After the meeting, Danny, a student at Manchester University, spoke with SEP National Secretary Chris Marsden.

He is from Ardwick in Manchester, where he helps with youth work in the community. This, he explained, has given him an insight into what is happening in “the wider society.” He said, “We definitely need to know what’s going on at the top and trickling down, affecting young people.”

Danny said that he “dropped out of school at 14” and “here I am 10 years later expecting to get a first class honours degree.”
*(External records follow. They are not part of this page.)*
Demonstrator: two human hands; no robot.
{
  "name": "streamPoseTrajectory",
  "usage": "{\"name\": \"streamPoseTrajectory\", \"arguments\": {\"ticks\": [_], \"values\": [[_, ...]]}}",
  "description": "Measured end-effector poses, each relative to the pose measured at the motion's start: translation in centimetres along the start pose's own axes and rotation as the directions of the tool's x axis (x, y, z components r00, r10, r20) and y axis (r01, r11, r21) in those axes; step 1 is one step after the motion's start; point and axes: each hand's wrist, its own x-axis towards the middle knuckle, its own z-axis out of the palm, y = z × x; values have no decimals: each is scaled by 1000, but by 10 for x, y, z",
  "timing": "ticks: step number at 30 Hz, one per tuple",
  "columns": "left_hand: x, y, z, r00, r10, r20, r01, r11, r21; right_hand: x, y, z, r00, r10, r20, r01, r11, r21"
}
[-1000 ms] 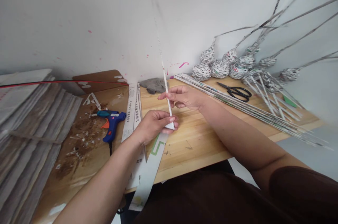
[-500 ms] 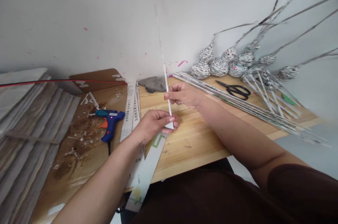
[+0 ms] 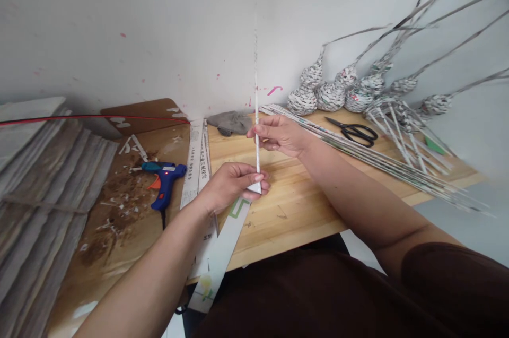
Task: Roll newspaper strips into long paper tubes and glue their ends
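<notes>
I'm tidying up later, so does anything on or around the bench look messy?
Yes: beside the glue gun, brown stains and scattered white scraps mar the board. Pink marks also spot the otherwise pale wall.

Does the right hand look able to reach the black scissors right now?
Probably yes: the black scissors lie uncovered beyond the bundle of paper sticks, though the right hand holds a paper tube.

Between your fingers (image 3: 261,129), the rod (image 3: 257,156) is matt paper; the strip (image 3: 225,245) below them, smooth paper. The tabletop (image 3: 290,197) under them is smooth wood, the glue gun (image 3: 168,181) to their left plastic, the rag (image 3: 231,122) beyond them matt cloth.
</notes>
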Motion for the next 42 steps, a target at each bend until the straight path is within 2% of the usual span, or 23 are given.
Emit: {"name": "streamPoseTrajectory", "arguments": {"ticks": [3,9,14,18,23,28,30,37,42], "values": [[0,0,0,1000,-4,23,3,1000,19,0,0,-1,999,-7,-42,7,1000,-13],[-1,0,0,999,3,48,-3,1000,3,-3,-1,1,993,70,93,-70,998,-1],[-1,0,1,997,-1,80,0,1000,15,-3,-1,1,999,46,27,-46,999,7],[-2,1,2,998,2,67,-3,1000,16,-4,-2,2,989,82,123,-84,996,12],[-2,1,2,996,-9,85,7,1000,18,-5,-2,1,997,40,60,-42,999,31],[-2,2,0,997,-15,81,14,1000,14,-7,-5,-2,969,122,216,-118,992,-34],[-2,3,0,996,-19,91,19,1000,9,-7,-4,-2,970,123,209,-114,992,-50],[-4,4,2,996,-7,90,7,1000,4,-4,-1,1,995,61,80,-54,994,-94],[-2,3,2,996,-12,83,12,1000,-4,-5,-3,1,981,119,156,-106,990,-91]]}}
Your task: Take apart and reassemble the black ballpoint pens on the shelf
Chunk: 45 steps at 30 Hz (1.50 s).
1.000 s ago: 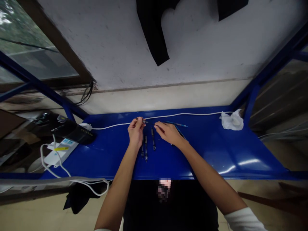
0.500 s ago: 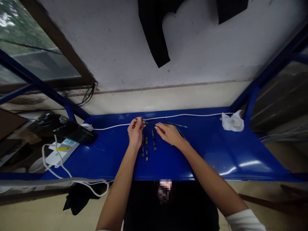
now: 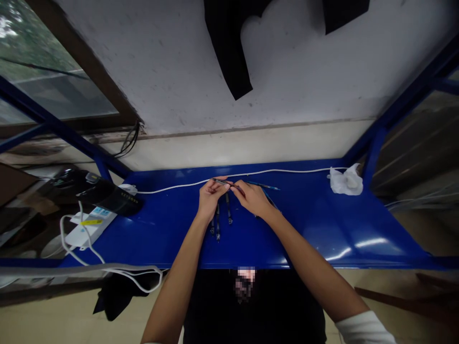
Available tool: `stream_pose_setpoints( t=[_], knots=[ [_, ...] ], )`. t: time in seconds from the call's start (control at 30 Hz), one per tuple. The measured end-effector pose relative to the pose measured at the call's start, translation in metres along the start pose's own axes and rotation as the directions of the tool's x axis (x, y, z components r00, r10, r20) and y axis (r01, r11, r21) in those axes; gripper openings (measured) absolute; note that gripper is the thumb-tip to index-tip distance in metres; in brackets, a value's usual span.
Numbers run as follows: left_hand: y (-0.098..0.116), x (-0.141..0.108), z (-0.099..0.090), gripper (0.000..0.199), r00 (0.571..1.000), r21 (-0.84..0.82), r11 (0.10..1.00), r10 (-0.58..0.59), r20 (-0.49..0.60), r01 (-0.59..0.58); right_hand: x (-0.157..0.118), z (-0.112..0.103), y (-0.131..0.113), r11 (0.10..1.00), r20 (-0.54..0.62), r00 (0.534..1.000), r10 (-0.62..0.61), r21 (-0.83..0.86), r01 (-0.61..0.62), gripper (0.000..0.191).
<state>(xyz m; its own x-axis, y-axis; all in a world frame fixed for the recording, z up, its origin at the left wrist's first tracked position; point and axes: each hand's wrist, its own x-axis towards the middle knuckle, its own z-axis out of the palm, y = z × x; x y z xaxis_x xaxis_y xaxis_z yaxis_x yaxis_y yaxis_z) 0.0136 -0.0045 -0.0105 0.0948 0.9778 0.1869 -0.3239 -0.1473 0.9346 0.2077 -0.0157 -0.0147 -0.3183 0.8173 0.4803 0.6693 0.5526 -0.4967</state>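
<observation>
My left hand (image 3: 210,198) is closed, its fingers pinching a slim pen (image 3: 220,181) that lies crosswise above the table. Fingertips of my right hand (image 3: 253,198) pinch the dark right-hand end of the same pen; whether this end is a separate part I cannot tell. The two hands almost meet. Below them, several dark pens lie on the table, among them one black pen (image 3: 228,210) and another black pen (image 3: 218,223), partly covered by my left hand. Behind my right hand rests a blue pen (image 3: 263,185), and another blue pen (image 3: 271,198) is partly hidden by that hand.
A blue table (image 3: 308,215) stands against the wall. At its left are a black bottle-like object (image 3: 111,193) and a white power strip (image 3: 89,227) with looped cable. A white cord (image 3: 272,170) runs along the back to a crumpled white plastic bag (image 3: 346,180).
My left hand has moved right, towards my right hand. The gap between them, where a thin dark length showed, has closed up. My right hand has hardly moved.
</observation>
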Motion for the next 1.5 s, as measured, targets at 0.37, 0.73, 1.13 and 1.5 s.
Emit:
stream_pose_setpoints(
  t=[0.37,0.73,1.13,1.5],
  knots=[
    [0.004,0.011,-0.022,0.049,0.948,-0.260,0.961,0.003,-0.318,-0.091,0.002,-0.003,-0.002,0.999,-0.009,0.999,0.038,0.004,-0.038,0.033],
    [0.006,0.006,-0.009,0.048,0.982,-0.142,0.989,0.015,-0.187,-0.042,0.001,-0.004,-0.004,1.000,0.001,1.000,0.006,0.011,-0.006,0.034],
    [0.008,0.004,-0.004,0.047,0.990,-0.072,0.997,0.027,-0.142,-0.037,0.000,-0.003,-0.002,1.000,0.037,0.999,-0.021,0.016,0.020,0.032],
    [0.005,0.003,-0.006,0.044,0.988,-0.040,0.998,0.046,-0.147,-0.052,0.001,-0.003,-0.002,1.000,0.040,0.999,-0.026,0.012,0.025,0.031]
  ],
)
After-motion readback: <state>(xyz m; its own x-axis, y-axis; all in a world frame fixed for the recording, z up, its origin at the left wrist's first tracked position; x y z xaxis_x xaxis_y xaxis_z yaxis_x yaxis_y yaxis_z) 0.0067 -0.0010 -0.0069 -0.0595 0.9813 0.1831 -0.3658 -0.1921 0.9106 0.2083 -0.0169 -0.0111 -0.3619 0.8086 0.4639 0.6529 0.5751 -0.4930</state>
He came to the meeting as a result of a discussion with an SEP member campaigning in his area. He said, “I liked your ideas of nationalising the banks and redistributing wealth, especially with what’s going on in the country. I am from a working class area where there is a lot of unemployment and benefit-dependent people with a lot of social problems such as drugs.” He added that he “knew about the basics of socialism, such as the democratic ownership of the banks.”

Danny said the meeting was good and he liked the way his question on how to go about organising workers was taken up by the speaker. “There’s an obvious bigger picture. I was asking more on a micro level, how to get working class people mobilised into taking part in the movement. I understand what was explained to me. It was well articulated and I will do a bit more reading, find out and come back with new questions.”

He bought a copy of The Historical and International Foundations of the Socialist Equality Party (Britain) and gave a firm “Yes” when he was asked whether he would be coming to more of our meetings.

Jo, an IT worker, also spoke to the World Socialist Web Site. She explained, “I came along because I can see what is happening, but I didn't know what outlet there was for me to do anything. I just saw you guys on the street campaigning and you were talking about exactly what I’ve been trying to tell my friends all this time.

“I have just lost complete faith in any political parties. I don’t trust anything they say; the government or the news. I’m second-guessing everything.

“It’s good to come to somewhere and know that there are likeminded people and that there is something that can be done about it. It’s not just people who are angry about it, but who are actually doing something.

“I pretty much agreed with all of it tonight. Lucy hit very close to the bone. It was upsetting and very hard to listen to. For a lot of young people it is very hard to hear. When you suddenly come to the realisation that the government doesn’t watch your back and that the people that you believed in and trusted are corrupted and you can’t trust them, a lot of people will struggle with that and they will try to fight against that.

“I will stick evidence in the face of my friends until they are blue. They will fight the whole way because they just don’t want to believe it. People think ‘the government has always got my back. If I lose my job I will get a new one.’ The security blanket will be torn away from them. They will want to hold on to that, but that will change.

“I think it takes persistence. I’ve done the same with a few of my friends. They don’t always believe you at first. But if you keep telling them, ‘look at this, have you seen this?’ they start to see it for themselves. It’s like a blindfold being taken off and you realise what is going on around you.”